Zwar finden die nächsten Präsidentschaftswahlen in den USA erst 2020 statt – doch Trump scheint es eilig um seine Wiederwahl zu haben: Laut mehreren Medienberichten arbeiten Fabrikarbeiter in Ostchina seit März hart daran, etwa 90.000 „Keep America Great“-Banner für die Wiederwahl von Donald Trump zu produzieren. Der Großauftrag soll in Windeseile abgewickelt werden, um eventuellen wirtschaftlichen Auswirkungen des von Trump initiierten Handelskrieges zwischen den USA und China zuvorzukommen.

Doch war da nicht was? Richtig: Schon in seinem ersten Wahlkampf, und später nach seiner Amtseinführung, ließ Trump kein gutes Haar an US-Unternehmen, die aus Kostengründen ihre Produktion nach China verlagert hatten. Mittlerweile haben sich die unterschiedlichen Sichtweisen der beiden Länder zu einem veritablen Handelskrieg hochgeschaukelt. Seit Anfang Juli dieses Jahres gelten US-Zölle auf chinesische Importe. Die Abgabe von 25 Prozent betrifft Waren im Wert von 34 Milliarden US-Dollar. Sie gilt für 818 Produkte, darunter Autos, Flugzeugteile und Festplatten. Kurz nach dem Inkrafttreten der US-Zölle beschloss die chinesische Führung Gegenmaßnahmen.

Doch auch für Trump kommt offenbar, frei nach Bertolt Brecht, erst das Fressen und dann die Moral. Der Geschäftsführer von Jiahao Flag Co. Ltd, wo Zehntausende von Trump Kampagnen-Banner in den letzten Monaten produziert wurden, sagte gegenüber Reuters: „Sie bereiten sich im Voraus vor, sie nutzen die Tatsache aus, dass die Preise noch nicht gestiegen sind, mit noch niedrigeren Preisen.“

Yao weißt darauf hin, dass die Monate vom Frühjahr bis zum Sommer die Nebensaison für die Produktion in den Fabriken von Jiahao Flag Co. sind. Doch in diesem Jahr sind die Frauen an den Nähmaschinen damit beschäftigt, die Kanten der „Trump 2020“-Flaggen zu säumen. Dabei hat Trump angedroht, dass er gerne weitere zehn Prozent Zölle auf chinesischer Produkte im Wert von rund 200 Milliarden US-Dollar erheben will. Letzte Woche drohte Trump sogar damit, zusätzliche Zölle auf alle chinesischen Importe – darunter Flaggen – in Höhe von mehr als 500 Milliarden US-Dollar zu erheben.

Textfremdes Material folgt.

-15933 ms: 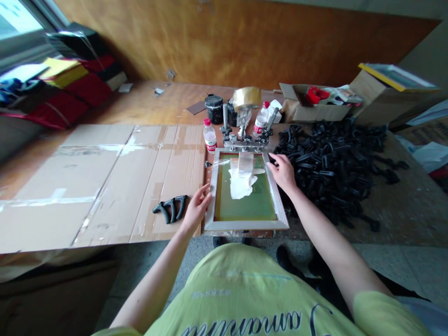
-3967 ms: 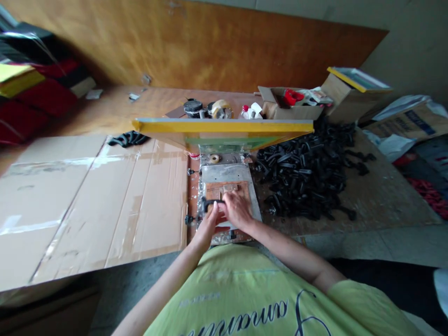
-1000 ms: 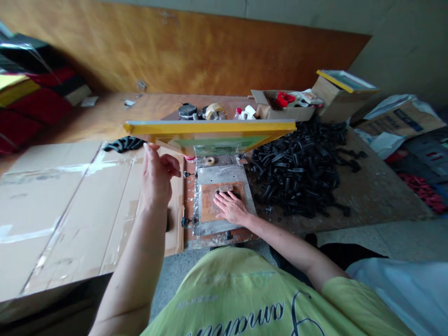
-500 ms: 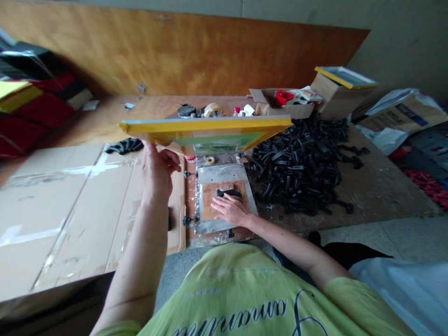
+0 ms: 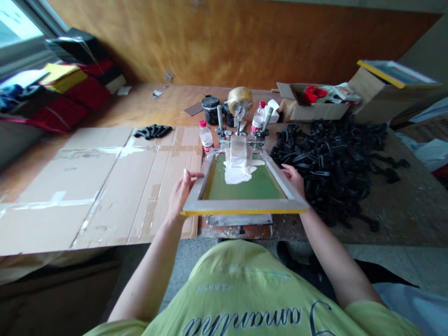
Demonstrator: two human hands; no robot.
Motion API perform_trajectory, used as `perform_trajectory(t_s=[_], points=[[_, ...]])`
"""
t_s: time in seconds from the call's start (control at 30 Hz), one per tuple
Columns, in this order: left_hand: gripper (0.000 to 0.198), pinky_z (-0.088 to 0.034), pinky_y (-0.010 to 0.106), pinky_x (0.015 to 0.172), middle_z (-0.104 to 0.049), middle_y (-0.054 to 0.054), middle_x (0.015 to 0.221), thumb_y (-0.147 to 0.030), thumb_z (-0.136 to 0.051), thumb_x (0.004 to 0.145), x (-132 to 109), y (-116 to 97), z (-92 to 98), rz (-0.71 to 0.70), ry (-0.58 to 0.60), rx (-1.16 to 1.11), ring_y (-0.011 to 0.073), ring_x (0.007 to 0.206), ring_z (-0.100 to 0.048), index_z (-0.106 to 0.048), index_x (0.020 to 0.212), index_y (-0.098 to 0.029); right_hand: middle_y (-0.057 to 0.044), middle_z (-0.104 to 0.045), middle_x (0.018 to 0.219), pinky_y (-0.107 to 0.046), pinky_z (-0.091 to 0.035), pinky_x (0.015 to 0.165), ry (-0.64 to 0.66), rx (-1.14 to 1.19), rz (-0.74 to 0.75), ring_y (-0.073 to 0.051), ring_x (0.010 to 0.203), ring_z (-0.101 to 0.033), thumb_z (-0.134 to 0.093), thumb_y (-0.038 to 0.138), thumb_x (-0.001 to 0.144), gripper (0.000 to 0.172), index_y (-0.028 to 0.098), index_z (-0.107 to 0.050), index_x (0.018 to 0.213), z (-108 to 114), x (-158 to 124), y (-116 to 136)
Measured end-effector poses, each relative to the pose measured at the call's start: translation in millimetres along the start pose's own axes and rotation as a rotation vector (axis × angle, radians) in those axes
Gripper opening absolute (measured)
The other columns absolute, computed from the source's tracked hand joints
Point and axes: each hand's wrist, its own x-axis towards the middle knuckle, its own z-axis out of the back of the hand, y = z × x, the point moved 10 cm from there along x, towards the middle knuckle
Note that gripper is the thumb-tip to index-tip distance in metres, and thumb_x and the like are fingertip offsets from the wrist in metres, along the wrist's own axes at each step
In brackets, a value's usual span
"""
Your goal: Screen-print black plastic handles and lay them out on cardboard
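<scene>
Bare left hand (image 5: 180, 190) and bare right hand (image 5: 294, 179) holding opposite sides of a tilted grey rectangular frame (image 5: 245, 205), ragged white patch (image 5: 236, 175) on green mesh (image 5: 241, 192), black curved parts (image 5: 325, 168) heaped at right

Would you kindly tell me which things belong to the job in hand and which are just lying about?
Seemingly in use:
Grey rectangular frame with yellow edge and green panel, left hand and right hand at its sides
Irregular white patch on the panel
Grey metal clamp behind it
Perhaps the heaped black curved parts

Seemingly lying about:
Two clear red-capped plastic bottles
Open brown cardboard box
</scene>
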Motion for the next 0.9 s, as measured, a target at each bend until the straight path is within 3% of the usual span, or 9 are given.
perform_trajectory(t_s=[0.07, 0.17, 0.27, 0.33, 0.43, 0.57, 0.77, 0.9], points=[[0.056, -0.04, 0.019, 0.045, -0.064, -0.001, 0.066, -0.064, -0.062, 0.079, -12, 44, 5.6, 0.132, 0.07, 0.07, 0.0103, 0.05, -0.055, -0.067, 0.112, -0.018, -0.012, -0.07, 0.112, -0.04, -0.054, 0.083, -0.017, 0.031, 0.054, -0.022, 0.093, -0.067, -0.045, 0.036, 0.094, 0.042, 0.019, -0.056, 0.131, 1, 19, 20], [0.078, -0.046, 0.021, 0.052, -0.066, -0.001, 0.073, -0.055, -0.071, 0.074, -19, 96, 12.6, 0.204, 0.087, 0.138, 0.0129, 0.059, -0.061, -0.049, 0.141, -0.022, -0.013, -0.06, 0.132, -0.043, -0.051, 0.093, 0.035, -0.054, 0.264, -0.025, 0.109, -0.06, -0.06, 0.032, 0.088, 0.049, 0.021, -0.055, 0.135, -21, 35, 84], [0.083, -0.048, 0.023, 0.057, -0.068, 0.0, 0.078, -0.053, -0.068, 0.076, -16, 128, 19.6, 0.207, 0.034, 0.254, 0.0153, 0.065, -0.064, -0.041, 0.147, -0.021, -0.013, -0.054, 0.137, -0.046, -0.043, 0.101, 0.164, -0.3, 0.452, -0.031, 0.122, -0.049, -0.071, 0.029, 0.082, 0.059, 0.02, -0.054, 0.137, -62, 35, 141], [0.078, -0.048, 0.023, 0.058, -0.068, 0.001, 0.079, -0.052, -0.066, 0.078, -12, 140, 23.3, 0.2, 0.013, 0.335, 0.0153, 0.065, -0.064, -0.043, 0.146, -0.021, -0.014, -0.059, 0.128, -0.046, -0.042, 0.097, 0.256, -0.436, 0.497, -0.031, 0.118, -0.049, -0.074, 0.028, 0.08, 0.055, 0.017, -0.058, 0.131, -86, 31, 159], [0.076, -0.048, 0.024, 0.057, -0.069, 0.002, 0.081, -0.052, -0.062, 0.081, -8, 154, 24.3, 0.207, 0.041, 0.343, 0.016, 0.065, -0.064, -0.042, 0.147, -0.021, -0.012, -0.066, 0.111, -0.039, -0.042, 0.089, 0.384, -0.555, 0.49, -0.029, 0.109, -0.053, -0.074, 0.029, 0.08, 0.038, 0.017, -0.065, 0.115, -107, 22, 165], [0.072, -0.049, 0.026, 0.056, -0.069, 0.002, 0.079, -0.052, -0.063, 0.08, -6, 161, 28.4, 0.197, 0.039, 0.328, 0.017, 0.063, -0.064, -0.047, 0.143, -0.02, -0.008, -0.07, 0.097, -0.031, -0.041, 0.077, 0.557, -0.625, 0.395, -0.023, 0.093, -0.06, -0.07, 0.037, 0.083, 0.025, 0.02, -0.069, 0.101, -116, 11, 152], [0.067, -0.051, 0.028, 0.06, -0.07, 0.002, 0.078, -0.052, -0.062, 0.082, -7, 164, 29.2, 0.206, 0.043, 0.351, 0.0182, 0.065, -0.065, -0.051, 0.14, -0.02, -0.011, -0.071, 0.097, -0.031, -0.04, 0.077, 0.42, -0.631, 0.407, -0.023, 0.093, -0.058, -0.059, 0.028, 0.089, 0.015, 0.016, -0.068, 0.095, -109, 2, 145], [0.067, -0.052, 0.029, 0.063, -0.071, 0.003, 0.081, -0.054, -0.061, 0.082, -7, 169, 29.2, 0.225, 0.042, 0.349, 0.0191, 0.068, -0.066, -0.051, 0.14, -0.021, -0.011, -0.069, 0.088, -0.033, -0.038, 0.077, 0.418, -0.608, 0.526, -0.024, 0.092, -0.055, -0.053, 0.015, 0.089, 0.013, 0.015, -0.066, 0.086, -121, -31, 145]])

Pikanterweise erzählte Yao auch, dass die Fabrik zudem Utensilien der ersten Trump-Kampagne im Jahr 2015 herstellt hat. Viele der legendären „Make America Great Again“ – oder „MAGA“-Banner wurden von Jiahao Flag Co. produziert. Doch nicht nur Jiahao Flag Co. ist gut im Geschäft. Auch zahlreiche andere Fabriken in China produzierten Trump-Kampagnenprodukte. Laut dem US-amerikanischen Radionetzwerk „NPR“ soll in China sogar der Witz kursieren, dass die Anwohner wussten, dass Trump die Wahlen gewinnen wird. Und zwar weil sie schlicht mehr Aufträge aus seiner Kampagne im Vergleich mit der Hillary Clintons erhielten.

„Die Verkäufe sind seit 2015 großartig“, bestätigte Yao gegenüber Reuters. Der Geschäftsmann sieht jedoch dunkle Wolken am Horizont aufziehen: „Wenn er [Trump] weiterhin Zollerhöhungen fordert, oder wenn er weiterhin mit denen übereinstimmt, die gegen China sind, würde ich definitiv nicht in der Lage sein,[mehr Bestellungen] zu akzeptieren, so Yao. Und er ergänzt: „Jeder kann ein patriotisches Herz haben, aber das wird seine Wirtschaft nicht verbessern.“

Es ist kein Geheimnis, dass viele Waren in den US-amerikanischen Geschäften aus China stammen. Zum Teil kommt es dabei zu grotesken „Entdeckungen“: So stellten Gäste einer „Made in America“ Veranstaltung am letzten Wochenende verdutzt fest, dass das Besteck, mit dem sie aßen, tatsächlich in China hergestellt wurde. Auch das dürfte eingefleischten Trump-Anhängern schwer im Magen liegen.